Now, to begin with I'm not a techie type, but I saw a demonstration of the CMS transfer kit on You-Tube: it looked straightforward so decided to give it a go. I'm upgrading a Dell Inspiron 6000 laptop with 60G hard drive, purchased in Feb 2006. First, I checked the PC spec on the Dell website by entering the service tag - the disk spec wasn't helpful, but I saw that the controllers were Intel IDE/ATA so I knew that I needed an ATA (or PATA) replacement. I bought the Western Digital Scorpio Blue 160GB EIDE 8MB Cache 2.5 inch Internal Hard Drive (
Western Digital Scorpio Blue 160GB EIDE 8MB Cache 2.5 inch Internal Hard Drive OEM) - great value and received well packaged from Amazon. In the CMS Data Transfer kit you get an aluminium enclosure, USB to mini-USB cable, USB to 9 volt cable (in case your PC can't supply enough power via the normal USB - I didn't need this), Data Transfer (also called BounceBack) software and even a screwdriver. The circuit board inside the enclosure is cleverly designed to take a SATA drive at one end (short, wide connector block) and an ATA drive at the other. (longer, narrow connector) You need to use controlled force to push the drive into the ATA connector, but just support the drive and block and push until the pins disappear into the block. One thing that the instructions don't tell you is that there are two "spare" pins which don't connect. Once you have the drive properly pushed home, it should sit on the board with the rubber edge of the SATA connector flush against the drive case end - if it doesn't, the drive/board unit won't go back into the enclosure. Next, slide the whole unit back into the enclosure and secure with two screws (CMS supply three screws - I assume one is a spare) then connect to the PC using the USB - mini USB lead. Put the Data Transfer disk into the CD/DVD drive - the software uses .NET, so if required, installs a version first. Then, you just enter the security code, click a few buttons, accept the default partitions suggested, (what do I know ?) go away and return a couple of hours later! BounceBack completes with a reboot and uninstalls itself from your "old" drive. Eject the new drive from Windows and remove from the enclosure, ready to install in the PC.

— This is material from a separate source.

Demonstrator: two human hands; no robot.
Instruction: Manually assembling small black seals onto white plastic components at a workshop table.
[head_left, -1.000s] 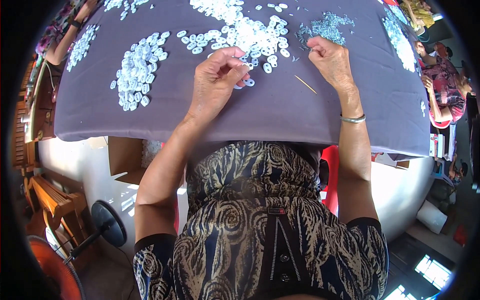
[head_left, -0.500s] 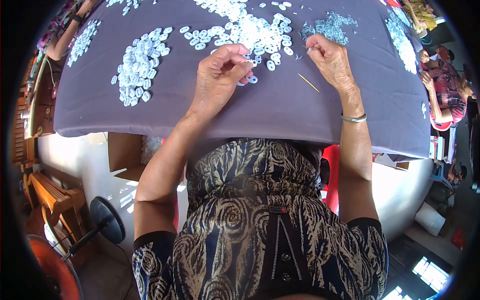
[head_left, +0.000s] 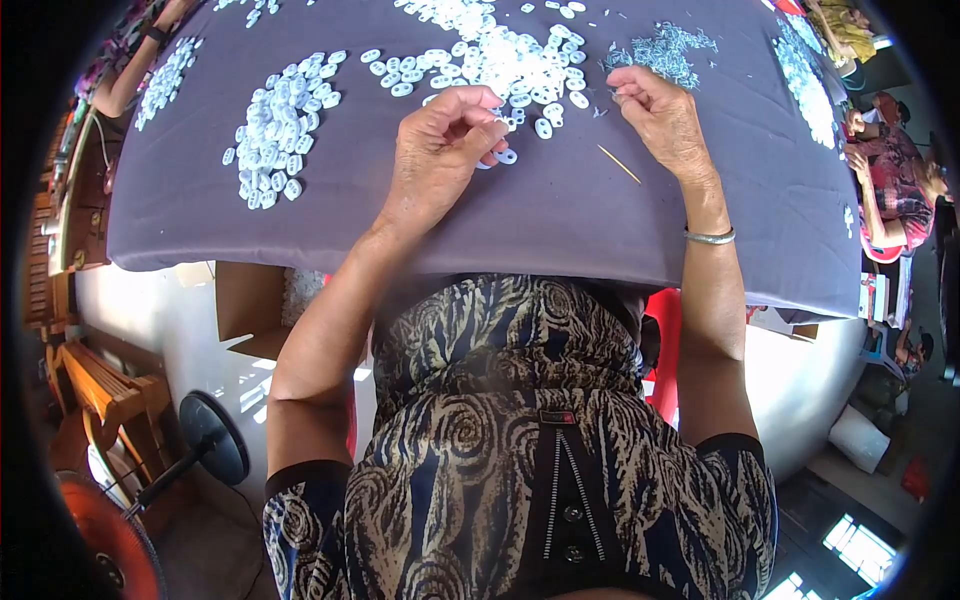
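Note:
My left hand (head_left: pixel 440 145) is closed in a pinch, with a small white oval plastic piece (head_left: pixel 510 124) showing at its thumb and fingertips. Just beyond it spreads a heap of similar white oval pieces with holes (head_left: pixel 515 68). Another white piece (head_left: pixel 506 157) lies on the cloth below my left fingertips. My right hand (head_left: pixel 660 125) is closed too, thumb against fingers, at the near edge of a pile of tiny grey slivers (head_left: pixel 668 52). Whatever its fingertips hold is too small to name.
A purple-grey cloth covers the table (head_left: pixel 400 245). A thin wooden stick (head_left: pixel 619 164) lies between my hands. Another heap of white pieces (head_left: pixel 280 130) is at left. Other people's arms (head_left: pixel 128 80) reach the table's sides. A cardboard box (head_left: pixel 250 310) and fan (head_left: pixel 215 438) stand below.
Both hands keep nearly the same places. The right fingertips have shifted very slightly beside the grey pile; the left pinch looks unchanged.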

Now, a nerve-wracking event for a non-techie(!) - turn over the PC, remove the battery, earth any static charges on you or your equipment and take out the two screws marked with the "disk" symbol. Using your fingernails, slide the drive tray out from the side, remove two retaining screws (one each side) and the drive is released.

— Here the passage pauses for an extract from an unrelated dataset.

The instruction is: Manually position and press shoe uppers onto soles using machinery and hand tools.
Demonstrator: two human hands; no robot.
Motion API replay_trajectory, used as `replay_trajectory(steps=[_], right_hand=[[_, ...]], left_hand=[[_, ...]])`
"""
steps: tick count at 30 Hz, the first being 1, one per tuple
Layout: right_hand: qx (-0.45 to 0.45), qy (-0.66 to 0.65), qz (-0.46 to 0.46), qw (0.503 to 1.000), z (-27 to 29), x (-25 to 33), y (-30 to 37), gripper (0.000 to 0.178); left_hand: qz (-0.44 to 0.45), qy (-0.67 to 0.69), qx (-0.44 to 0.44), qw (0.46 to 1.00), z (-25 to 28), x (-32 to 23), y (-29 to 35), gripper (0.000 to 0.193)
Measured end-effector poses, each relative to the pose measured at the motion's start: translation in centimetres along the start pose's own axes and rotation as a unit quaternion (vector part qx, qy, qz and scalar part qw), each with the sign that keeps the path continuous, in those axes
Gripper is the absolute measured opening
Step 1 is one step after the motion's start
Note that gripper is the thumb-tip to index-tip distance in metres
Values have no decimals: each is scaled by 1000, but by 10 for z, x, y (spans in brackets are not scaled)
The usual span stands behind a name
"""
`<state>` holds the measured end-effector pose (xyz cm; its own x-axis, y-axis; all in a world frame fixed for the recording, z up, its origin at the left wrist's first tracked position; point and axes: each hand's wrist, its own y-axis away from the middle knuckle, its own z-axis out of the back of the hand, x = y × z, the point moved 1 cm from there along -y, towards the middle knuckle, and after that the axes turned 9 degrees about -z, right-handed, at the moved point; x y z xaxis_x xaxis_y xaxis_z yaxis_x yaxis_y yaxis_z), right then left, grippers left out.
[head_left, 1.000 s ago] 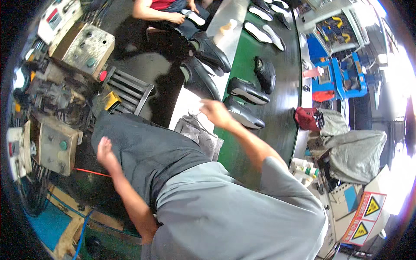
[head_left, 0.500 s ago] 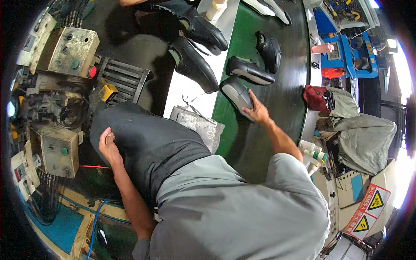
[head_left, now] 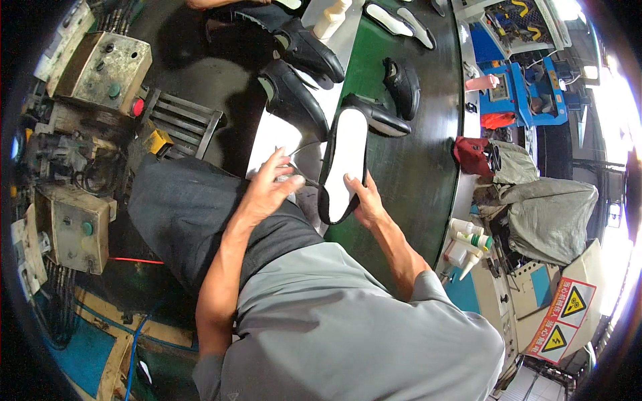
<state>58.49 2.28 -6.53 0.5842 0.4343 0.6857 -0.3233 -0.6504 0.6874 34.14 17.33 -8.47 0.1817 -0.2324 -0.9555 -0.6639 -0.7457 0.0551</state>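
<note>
A black shoe (head_left: 345, 160) is tilted up over the green belt, its long white underside showing. My right hand (head_left: 366, 204) grips its near end, thumb laid on the white face and fingers hidden beneath. Just to the left, my left hand (head_left: 269, 190) hovers with fingers apart and slightly blurred. A thin dark cord runs between the shoe and the left fingertips; whether they touch it is unclear. Past the left hand, a black shoe (head_left: 294, 100) stands on the white ledge (head_left: 273, 130). A grey patterned cloth item (head_left: 307, 207) lies partly hidden below the held shoe.
More black shoes (head_left: 402, 88) rest on the dark green conveyor belt (head_left: 418, 160), with pale soles (head_left: 389, 19) farther along. A white bottle (head_left: 332, 20) stands on the ledge. Control boxes (head_left: 100, 70) are at left; bottles (head_left: 471, 240) and a grey cover (head_left: 552, 217) are at right.
My right hand has lifted the shoe off the belt and turned it, bringing its white underside into view. My left hand has moved from above my leg toward the shoe.
</note>
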Motion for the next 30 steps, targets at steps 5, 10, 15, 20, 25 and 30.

My heart sank immediately when I compared the two drives - the old Seagate drive pins were closer to the internal end of the tray than the new drive would be. I noticed that the Seagate pins were more in the form of a connector block, and was able to remove this "extension" piece and fit it to the new drive. Screwed into the tray, reinstalled and yes, it works!

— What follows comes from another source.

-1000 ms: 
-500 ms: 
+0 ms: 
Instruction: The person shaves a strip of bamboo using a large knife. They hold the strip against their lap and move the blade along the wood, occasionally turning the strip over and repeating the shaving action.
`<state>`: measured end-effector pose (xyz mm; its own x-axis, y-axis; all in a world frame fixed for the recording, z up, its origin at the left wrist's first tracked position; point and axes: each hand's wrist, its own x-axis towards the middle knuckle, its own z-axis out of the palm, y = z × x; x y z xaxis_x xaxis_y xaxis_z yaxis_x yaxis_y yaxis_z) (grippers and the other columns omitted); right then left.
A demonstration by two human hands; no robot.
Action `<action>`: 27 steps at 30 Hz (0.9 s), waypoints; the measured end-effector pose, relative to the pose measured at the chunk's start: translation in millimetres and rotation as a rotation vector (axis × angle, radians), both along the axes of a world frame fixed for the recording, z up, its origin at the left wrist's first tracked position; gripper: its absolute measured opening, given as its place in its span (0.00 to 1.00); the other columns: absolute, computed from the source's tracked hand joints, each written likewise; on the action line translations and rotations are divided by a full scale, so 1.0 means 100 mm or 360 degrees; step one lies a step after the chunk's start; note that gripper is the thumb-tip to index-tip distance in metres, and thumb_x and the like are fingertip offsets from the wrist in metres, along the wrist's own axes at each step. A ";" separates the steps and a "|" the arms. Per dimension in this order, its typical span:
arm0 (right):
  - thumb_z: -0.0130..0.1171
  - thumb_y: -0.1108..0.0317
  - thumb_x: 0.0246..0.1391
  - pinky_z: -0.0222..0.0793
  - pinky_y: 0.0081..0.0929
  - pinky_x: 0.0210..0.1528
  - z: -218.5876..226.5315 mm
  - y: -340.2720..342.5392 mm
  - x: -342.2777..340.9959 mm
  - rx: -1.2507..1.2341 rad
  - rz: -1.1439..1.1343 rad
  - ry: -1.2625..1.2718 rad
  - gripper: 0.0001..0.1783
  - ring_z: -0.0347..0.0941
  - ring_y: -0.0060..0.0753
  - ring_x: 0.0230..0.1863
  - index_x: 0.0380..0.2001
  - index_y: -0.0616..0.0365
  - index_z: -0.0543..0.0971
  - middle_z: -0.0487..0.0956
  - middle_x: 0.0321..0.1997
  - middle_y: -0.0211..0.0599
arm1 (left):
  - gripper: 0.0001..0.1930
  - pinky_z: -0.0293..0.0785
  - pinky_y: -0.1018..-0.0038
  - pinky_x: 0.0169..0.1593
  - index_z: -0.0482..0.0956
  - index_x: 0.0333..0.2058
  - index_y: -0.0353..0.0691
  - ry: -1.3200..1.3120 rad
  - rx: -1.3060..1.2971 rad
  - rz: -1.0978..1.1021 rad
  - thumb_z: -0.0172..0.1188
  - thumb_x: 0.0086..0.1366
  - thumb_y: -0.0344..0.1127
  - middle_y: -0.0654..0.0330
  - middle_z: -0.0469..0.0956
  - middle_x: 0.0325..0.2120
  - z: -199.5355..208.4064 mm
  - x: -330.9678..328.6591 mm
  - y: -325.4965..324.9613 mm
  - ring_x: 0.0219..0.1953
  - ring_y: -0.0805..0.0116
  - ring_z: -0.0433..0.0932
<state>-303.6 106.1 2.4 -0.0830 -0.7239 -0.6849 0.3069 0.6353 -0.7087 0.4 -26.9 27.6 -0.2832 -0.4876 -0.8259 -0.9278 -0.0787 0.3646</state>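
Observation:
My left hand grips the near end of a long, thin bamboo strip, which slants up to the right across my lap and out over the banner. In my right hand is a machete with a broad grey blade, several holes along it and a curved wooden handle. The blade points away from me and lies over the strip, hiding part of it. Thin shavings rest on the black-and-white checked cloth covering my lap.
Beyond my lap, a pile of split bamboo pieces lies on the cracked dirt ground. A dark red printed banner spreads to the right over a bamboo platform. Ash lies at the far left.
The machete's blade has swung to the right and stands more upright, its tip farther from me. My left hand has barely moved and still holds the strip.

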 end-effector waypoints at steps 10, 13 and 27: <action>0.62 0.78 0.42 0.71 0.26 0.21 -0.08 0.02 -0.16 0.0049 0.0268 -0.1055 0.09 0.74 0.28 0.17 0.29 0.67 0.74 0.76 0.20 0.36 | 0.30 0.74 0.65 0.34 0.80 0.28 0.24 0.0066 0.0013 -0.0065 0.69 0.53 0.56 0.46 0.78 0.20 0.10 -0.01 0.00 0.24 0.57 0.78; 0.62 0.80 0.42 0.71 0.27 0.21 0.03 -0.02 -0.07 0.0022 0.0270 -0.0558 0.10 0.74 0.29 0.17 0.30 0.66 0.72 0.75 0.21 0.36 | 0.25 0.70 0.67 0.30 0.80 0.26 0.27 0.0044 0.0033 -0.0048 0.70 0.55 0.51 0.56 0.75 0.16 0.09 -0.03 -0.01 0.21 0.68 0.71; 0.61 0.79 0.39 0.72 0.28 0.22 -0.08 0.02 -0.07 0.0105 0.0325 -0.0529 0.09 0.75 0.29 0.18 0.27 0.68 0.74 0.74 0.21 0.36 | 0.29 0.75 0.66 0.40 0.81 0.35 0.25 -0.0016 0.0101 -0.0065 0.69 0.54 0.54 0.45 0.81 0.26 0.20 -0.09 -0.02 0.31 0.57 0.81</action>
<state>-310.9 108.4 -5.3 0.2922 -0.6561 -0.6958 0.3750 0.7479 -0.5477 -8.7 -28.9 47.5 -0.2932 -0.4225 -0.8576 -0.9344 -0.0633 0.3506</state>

A few application issues encountered: first, Outlook could not find "Outlook.pst": instead of looking for it, I let Outlook create a new, empty file, but turns out that this was all my emails, contacts etc.! No problem though - put the old drive into the enclosure, connect up and copy the file. Also, Excel wanted a .CAB file that wasn't even on the old drive, so I got that from the original Office CD supplied by Dell.
Overall, transfer kit and drive are superb pieces of kit and I'm very pleased with my 100+GB of free space plus useful external 60GB drive for under £90.